**Exercise:** Give the number of lines in the entries below that contain "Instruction". Write nothing besides it.

Recorded data
= Beginning of Section =

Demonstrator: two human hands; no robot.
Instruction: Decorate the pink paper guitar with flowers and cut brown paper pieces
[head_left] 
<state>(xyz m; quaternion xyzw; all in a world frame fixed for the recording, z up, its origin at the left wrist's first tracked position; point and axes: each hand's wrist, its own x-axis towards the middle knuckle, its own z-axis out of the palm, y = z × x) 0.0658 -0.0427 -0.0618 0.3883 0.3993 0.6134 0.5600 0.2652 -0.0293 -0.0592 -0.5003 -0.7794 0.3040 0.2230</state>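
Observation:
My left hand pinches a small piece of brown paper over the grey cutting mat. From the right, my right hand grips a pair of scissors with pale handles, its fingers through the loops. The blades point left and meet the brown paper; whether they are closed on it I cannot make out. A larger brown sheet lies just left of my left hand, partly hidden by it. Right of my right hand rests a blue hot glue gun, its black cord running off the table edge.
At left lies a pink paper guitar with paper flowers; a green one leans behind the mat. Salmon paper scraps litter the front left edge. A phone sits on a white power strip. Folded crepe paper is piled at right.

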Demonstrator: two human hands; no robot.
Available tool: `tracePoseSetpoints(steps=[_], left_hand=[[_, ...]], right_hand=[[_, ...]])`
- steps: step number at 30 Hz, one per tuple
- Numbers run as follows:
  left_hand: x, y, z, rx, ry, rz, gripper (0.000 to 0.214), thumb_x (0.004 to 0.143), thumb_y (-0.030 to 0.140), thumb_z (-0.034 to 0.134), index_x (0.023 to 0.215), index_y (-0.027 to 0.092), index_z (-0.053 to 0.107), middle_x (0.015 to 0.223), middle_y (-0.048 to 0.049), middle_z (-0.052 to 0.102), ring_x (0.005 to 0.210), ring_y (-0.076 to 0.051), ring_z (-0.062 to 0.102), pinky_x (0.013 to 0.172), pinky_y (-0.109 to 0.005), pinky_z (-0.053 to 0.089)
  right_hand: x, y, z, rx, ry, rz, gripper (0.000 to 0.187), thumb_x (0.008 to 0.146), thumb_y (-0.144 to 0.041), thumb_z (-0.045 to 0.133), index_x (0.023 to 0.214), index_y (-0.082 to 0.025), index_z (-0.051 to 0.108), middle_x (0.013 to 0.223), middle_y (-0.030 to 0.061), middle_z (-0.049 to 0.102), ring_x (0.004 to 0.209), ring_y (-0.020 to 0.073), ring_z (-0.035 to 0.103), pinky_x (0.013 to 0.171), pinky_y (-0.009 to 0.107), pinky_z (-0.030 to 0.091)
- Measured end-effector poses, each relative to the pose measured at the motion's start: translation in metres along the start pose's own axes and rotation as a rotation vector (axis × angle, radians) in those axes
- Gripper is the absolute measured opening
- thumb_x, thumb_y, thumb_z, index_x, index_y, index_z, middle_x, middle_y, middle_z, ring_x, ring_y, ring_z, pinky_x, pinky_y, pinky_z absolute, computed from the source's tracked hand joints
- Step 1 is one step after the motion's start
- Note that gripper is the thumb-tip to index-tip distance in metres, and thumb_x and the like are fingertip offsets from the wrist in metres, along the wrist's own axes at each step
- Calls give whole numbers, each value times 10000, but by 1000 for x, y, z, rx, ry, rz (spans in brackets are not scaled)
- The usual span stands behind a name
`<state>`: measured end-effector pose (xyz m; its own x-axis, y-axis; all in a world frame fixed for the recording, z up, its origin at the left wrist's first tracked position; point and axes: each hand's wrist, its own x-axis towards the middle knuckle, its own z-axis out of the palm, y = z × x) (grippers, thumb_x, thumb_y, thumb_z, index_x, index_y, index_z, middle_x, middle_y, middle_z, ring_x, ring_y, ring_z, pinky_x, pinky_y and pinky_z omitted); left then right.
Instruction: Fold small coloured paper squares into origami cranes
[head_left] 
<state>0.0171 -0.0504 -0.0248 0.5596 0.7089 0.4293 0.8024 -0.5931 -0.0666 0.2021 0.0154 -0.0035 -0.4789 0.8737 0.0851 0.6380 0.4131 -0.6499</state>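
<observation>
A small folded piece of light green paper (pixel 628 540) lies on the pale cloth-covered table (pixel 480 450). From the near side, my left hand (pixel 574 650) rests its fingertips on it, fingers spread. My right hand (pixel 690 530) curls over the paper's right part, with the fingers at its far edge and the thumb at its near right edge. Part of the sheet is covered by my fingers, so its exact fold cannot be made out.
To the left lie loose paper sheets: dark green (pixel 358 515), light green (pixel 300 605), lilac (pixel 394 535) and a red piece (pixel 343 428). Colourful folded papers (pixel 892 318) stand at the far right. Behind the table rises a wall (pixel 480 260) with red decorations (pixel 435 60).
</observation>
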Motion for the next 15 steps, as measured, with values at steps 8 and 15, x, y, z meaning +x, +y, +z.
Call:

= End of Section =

**Result for this exercise:** 2